Your objective
Set the listing down again in full, word for word, with the pictures left out.

Recorded information
<<<<
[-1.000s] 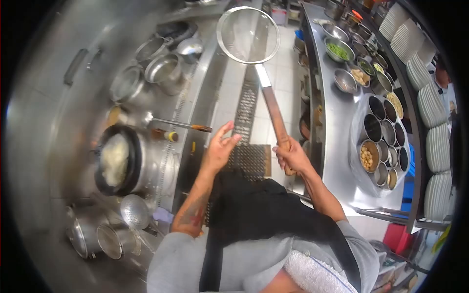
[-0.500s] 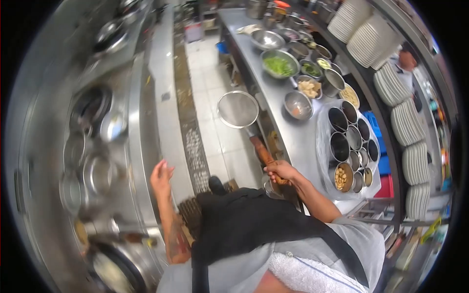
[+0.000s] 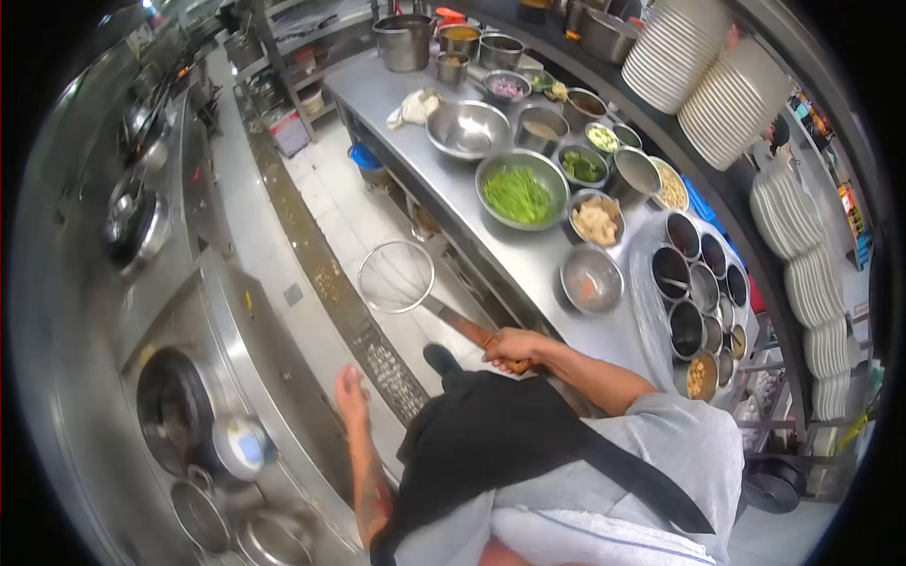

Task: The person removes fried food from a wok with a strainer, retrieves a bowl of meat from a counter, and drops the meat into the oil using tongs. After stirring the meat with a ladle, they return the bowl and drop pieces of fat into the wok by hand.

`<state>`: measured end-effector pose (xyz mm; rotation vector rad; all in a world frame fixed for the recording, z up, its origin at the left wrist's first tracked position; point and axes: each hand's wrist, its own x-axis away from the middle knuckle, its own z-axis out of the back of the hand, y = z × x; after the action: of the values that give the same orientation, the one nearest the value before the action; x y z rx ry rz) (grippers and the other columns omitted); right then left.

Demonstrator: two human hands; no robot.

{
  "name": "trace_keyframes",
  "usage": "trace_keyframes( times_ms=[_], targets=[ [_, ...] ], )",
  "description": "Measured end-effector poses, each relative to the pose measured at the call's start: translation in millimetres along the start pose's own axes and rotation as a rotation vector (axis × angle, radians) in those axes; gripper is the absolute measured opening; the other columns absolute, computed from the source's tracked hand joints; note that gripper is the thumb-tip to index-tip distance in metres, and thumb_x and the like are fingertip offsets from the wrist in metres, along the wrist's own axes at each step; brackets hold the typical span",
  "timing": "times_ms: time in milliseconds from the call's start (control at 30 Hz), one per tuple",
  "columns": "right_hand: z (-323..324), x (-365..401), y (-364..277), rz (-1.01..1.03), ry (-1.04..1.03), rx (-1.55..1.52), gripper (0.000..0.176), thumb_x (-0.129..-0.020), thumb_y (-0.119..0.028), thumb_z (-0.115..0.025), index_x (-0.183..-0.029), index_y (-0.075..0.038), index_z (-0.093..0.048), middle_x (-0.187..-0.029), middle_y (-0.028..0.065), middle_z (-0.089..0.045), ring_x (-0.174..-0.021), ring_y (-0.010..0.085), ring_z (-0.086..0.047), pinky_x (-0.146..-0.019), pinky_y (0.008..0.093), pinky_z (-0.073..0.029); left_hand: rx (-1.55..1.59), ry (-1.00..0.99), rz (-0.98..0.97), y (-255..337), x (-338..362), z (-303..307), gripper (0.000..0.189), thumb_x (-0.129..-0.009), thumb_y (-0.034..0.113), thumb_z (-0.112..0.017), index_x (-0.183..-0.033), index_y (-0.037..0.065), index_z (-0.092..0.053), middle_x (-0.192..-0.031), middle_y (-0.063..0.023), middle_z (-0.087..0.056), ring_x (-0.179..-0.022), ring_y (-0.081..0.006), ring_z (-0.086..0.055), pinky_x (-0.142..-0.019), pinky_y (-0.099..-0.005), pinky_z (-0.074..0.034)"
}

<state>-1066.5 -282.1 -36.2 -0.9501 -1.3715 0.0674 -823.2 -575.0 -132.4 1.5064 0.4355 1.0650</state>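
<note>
My right hand (image 3: pixel 514 351) is wrapped round the wooden handle of a round wire strainer (image 3: pixel 396 276), which is held out over the aisle floor. The strainer's mesh looks empty. My left hand (image 3: pixel 351 394) hangs in the air at the left of my apron (image 3: pixel 500 424), touching nothing; its fingers are slightly blurred and loosely apart. Nearest to the strainer is the steel counter (image 3: pixel 425 189), with a bowl of green vegetables (image 3: pixel 516 191), a bowl of pale pieces (image 3: pixel 596 220) and a nearly empty steel bowl (image 3: pixel 592 279).
Steel containers (image 3: pixel 687 329) stand in plastic wrap at the counter's right. Stacked plates (image 3: pixel 734 104) fill the shelf above. At the left is the stove with a dark wok (image 3: pixel 175 410) and pots (image 3: pixel 200 514). A blue-rimmed bin (image 3: pixel 368 162) is under the counter.
The view has turned and moved forward along the aisle, showing more of the counter's far end. The strainer is still in my right hand, and my left hand remains raised without an object.
</note>
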Motion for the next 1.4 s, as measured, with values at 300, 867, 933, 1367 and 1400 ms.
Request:
trace_keyframes(
  times_ms=[300,867,933,1367,1400],
  targets=[
    [-33.5,-176.9,-243.4,0.119,-0.182,0.243,0.02,-0.077,-0.017,-0.068,-0.069,-0.001,-0.059,-0.062,0.0083,-0.058,-0.044,0.0154,-0.052,-0.034,0.0288,-0.037,0.29,-0.189,0.635,-76.0,-155.8,4.2,0.068,-0.092,0.066,-0.043,-0.142,0.02,-0.041,-0.103,-0.0122,-0.056,-0.071,-0.0196,-0.048,-0.063,-0.0334,-0.044],
    [-182.8,-366.3,-572.7,0.331,-0.208,0.257,0.017,-0.087,-0.011,-0.066,-0.087,-0.003,-0.052,-0.066,0.0015,-0.055,-0.05,0.0113,-0.054,-0.046,0.0253,-0.045,-0.307,0.353,0.497,-54.7,-341.6,180.0,0.05,-0.091,0.046,-0.055,-0.101,-0.001,-0.069,-0.092,-0.023,-0.069,-0.085,-0.0356,-0.068,-0.08,-0.0439,-0.051],
    [-216.4,-401.8,-595.6,0.402,-0.243,0.304,0.016,-0.087,-0.011,-0.065,-0.088,-0.003,-0.052,-0.065,0.002,-0.055,-0.049,0.0118,-0.054,-0.046,0.0257,-0.045,-0.466,0.362,0.499,-83.3,-337.7,184.1,0.051,-0.089,0.047,-0.054,-0.1,-0.001,-0.07,-0.099,-0.0264,-0.067,-0.093,-0.0432,-0.065,-0.086,-0.0473,-0.05],
    [-609.5,-726.2,-960.6,0.578,-0.699,0.518,0.022,-0.084,-0.02,-0.069,-0.073,-0.003,-0.061,-0.058,0.004,-0.054,-0.046,0.0119,-0.05,-0.044,0.0281,-0.041,-0.513,0.782,0.686,-24.8,-310.2,67.5,0.022,-0.086,0.027,-0.063,-0.097,0.009,-0.06,-0.075,-0.0129,-0.065,-0.064,-0.0294,-0.065,-0.054,-0.0433,-0.051],
    [-630.7,-752.7,-972.6,0.574,-0.727,0.522,0.022,-0.084,-0.02,-0.069,-0.073,-0.003,-0.061,-0.058,0.004,-0.054,-0.046,0.0119,-0.05,-0.044,0.0281,-0.041,-0.599,0.833,0.527,-32.1,-311.9,56.3,0.024,-0.088,0.03,-0.063,-0.097,0.008,-0.06,-0.076,-0.0122,-0.066,-0.062,-0.0252,-0.065,-0.05,-0.0397,-0.05]
  ],
)
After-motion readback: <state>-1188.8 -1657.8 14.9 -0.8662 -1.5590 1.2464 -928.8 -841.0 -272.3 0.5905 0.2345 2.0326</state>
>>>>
Exercise answer
[-1.000s] 
[-0.500s] 
[+0.000s] 

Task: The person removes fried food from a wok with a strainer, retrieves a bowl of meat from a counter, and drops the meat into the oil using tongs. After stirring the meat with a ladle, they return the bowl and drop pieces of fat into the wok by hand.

`<state>`: measured end-effector pose (xyz mm; rotation vector rad; all in a world frame fixed for the recording, z up, its origin at the left wrist's first tracked position; point and axes: each hand's wrist, its own x-axis away from the middle knuckle, its own z-axis out of the back of the hand, y = z × x; after the action: of the values that give the same orientation, the one nearest the value before the action; x y z rx ry rz) (grippers and the other columns omitted); right then left.

Demonstrator: two human hands; no robot.

{
  "name": "trace_keyframes",
  "usage": "trace_keyframes( times_ms=[_], targets=[ [_, ...] ], )",
  "description": "Measured end-effector poses, each relative to the pose measured at the call's start: translation in millimetres along the start pose's own axes and rotation as a rotation vector (axis × angle, radians) in those axes; gripper is the absolute measured opening; the other columns absolute, computed from the source's tracked hand joints; note that gripper is the thumb-tip to index-tip distance in metres, and thumb_x and the like are fingertip offsets from the wrist in metres, along the wrist's own axes at each step; brackets hold the typical span",
  "timing": "times_ms: time in milliseconds from the call's start (control at 30 Hz), one per tuple",
  "columns": "right_hand: z (-323..324), x (-365..401), y (-364..277), rz (-1.01..1.03), ry (-1.04..1.03), rx (-1.55..1.52), gripper (0.000..0.176), thumb_x (-0.129..-0.020), thumb_y (-0.119..0.028), thumb_z (-0.115..0.025), index_x (-0.183..-0.029), index_y (-0.075..0.038), index_z (-0.093..0.048), middle_x (-0.187..-0.029), middle_y (-0.028..0.065), middle_z (-0.089..0.045), ring_x (-0.174..-0.021), ring_y (-0.010..0.085), ring_z (-0.086..0.047), pinky_x (-0.146..-0.019), pinky_y (0.008..0.093), pinky_z (-0.073..0.029); left_hand: rx (-1.55..1.59), ry (-1.00..0.99), rz (-0.98..0.97), y (-255..337), x (-338..362), z (-303..307), gripper (0.000..0.189), thumb_x (-0.129..-0.009), thumb_y (-0.034..0.113), thumb_z (-0.112..0.017), index_x (-0.183..-0.033), index_y (-0.037..0.065), index_z (-0.092..0.053), middle_x (-0.192..-0.031), middle_y (-0.063..0.023), middle_z (-0.087..0.056), ring_x (-0.179..-0.022), ring_y (-0.081..0.006), ring_z (-0.086..0.055), pinky_x (-0.142..-0.019), pinky_y (-0.099..-0.005), pinky_z (-0.074..0.034)"
}

<state>-1066.5 -282.1 -36.2 -0.9501 -1.3715 0.0674 -823.2 -575.0 -132.4 1.5064 0.4355 1.0650</state>
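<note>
My right hand (image 3: pixel 514 351) is wrapped round the wooden handle of a round wire strainer (image 3: pixel 396 276), which is held out over the aisle floor. The strainer's mesh looks empty. My left hand (image 3: pixel 351 394) hangs in the air at the left of my apron (image 3: pixel 500 424), touching nothing; its fingers are slightly blurred and loosely apart. Nearest to the strainer is the steel counter (image 3: pixel 425 189), with a bowl of green vegetables (image 3: pixel 516 191), a bowl of pale pieces (image 3: pixel 596 220) and a nearly empty steel bowl (image 3: pixel 592 279).
Steel containers (image 3: pixel 687 329) stand in plastic wrap at the counter's right. Stacked plates (image 3: pixel 734 104) fill the shelf above. At the left is the stove with a dark wok (image 3: pixel 175 410) and pots (image 3: pixel 200 514). A blue-rimmed bin (image 3: pixel 368 162) is under the counter.
The view has turned and moved forward along the aisle, showing more of the counter's far end. The strainer is still in my right hand, and my left hand remains raised without an object.
</note>
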Motion for the next 1.4 s, as measured, with values at 300, 867, 933, 1367 and 1400 ms.
Request:
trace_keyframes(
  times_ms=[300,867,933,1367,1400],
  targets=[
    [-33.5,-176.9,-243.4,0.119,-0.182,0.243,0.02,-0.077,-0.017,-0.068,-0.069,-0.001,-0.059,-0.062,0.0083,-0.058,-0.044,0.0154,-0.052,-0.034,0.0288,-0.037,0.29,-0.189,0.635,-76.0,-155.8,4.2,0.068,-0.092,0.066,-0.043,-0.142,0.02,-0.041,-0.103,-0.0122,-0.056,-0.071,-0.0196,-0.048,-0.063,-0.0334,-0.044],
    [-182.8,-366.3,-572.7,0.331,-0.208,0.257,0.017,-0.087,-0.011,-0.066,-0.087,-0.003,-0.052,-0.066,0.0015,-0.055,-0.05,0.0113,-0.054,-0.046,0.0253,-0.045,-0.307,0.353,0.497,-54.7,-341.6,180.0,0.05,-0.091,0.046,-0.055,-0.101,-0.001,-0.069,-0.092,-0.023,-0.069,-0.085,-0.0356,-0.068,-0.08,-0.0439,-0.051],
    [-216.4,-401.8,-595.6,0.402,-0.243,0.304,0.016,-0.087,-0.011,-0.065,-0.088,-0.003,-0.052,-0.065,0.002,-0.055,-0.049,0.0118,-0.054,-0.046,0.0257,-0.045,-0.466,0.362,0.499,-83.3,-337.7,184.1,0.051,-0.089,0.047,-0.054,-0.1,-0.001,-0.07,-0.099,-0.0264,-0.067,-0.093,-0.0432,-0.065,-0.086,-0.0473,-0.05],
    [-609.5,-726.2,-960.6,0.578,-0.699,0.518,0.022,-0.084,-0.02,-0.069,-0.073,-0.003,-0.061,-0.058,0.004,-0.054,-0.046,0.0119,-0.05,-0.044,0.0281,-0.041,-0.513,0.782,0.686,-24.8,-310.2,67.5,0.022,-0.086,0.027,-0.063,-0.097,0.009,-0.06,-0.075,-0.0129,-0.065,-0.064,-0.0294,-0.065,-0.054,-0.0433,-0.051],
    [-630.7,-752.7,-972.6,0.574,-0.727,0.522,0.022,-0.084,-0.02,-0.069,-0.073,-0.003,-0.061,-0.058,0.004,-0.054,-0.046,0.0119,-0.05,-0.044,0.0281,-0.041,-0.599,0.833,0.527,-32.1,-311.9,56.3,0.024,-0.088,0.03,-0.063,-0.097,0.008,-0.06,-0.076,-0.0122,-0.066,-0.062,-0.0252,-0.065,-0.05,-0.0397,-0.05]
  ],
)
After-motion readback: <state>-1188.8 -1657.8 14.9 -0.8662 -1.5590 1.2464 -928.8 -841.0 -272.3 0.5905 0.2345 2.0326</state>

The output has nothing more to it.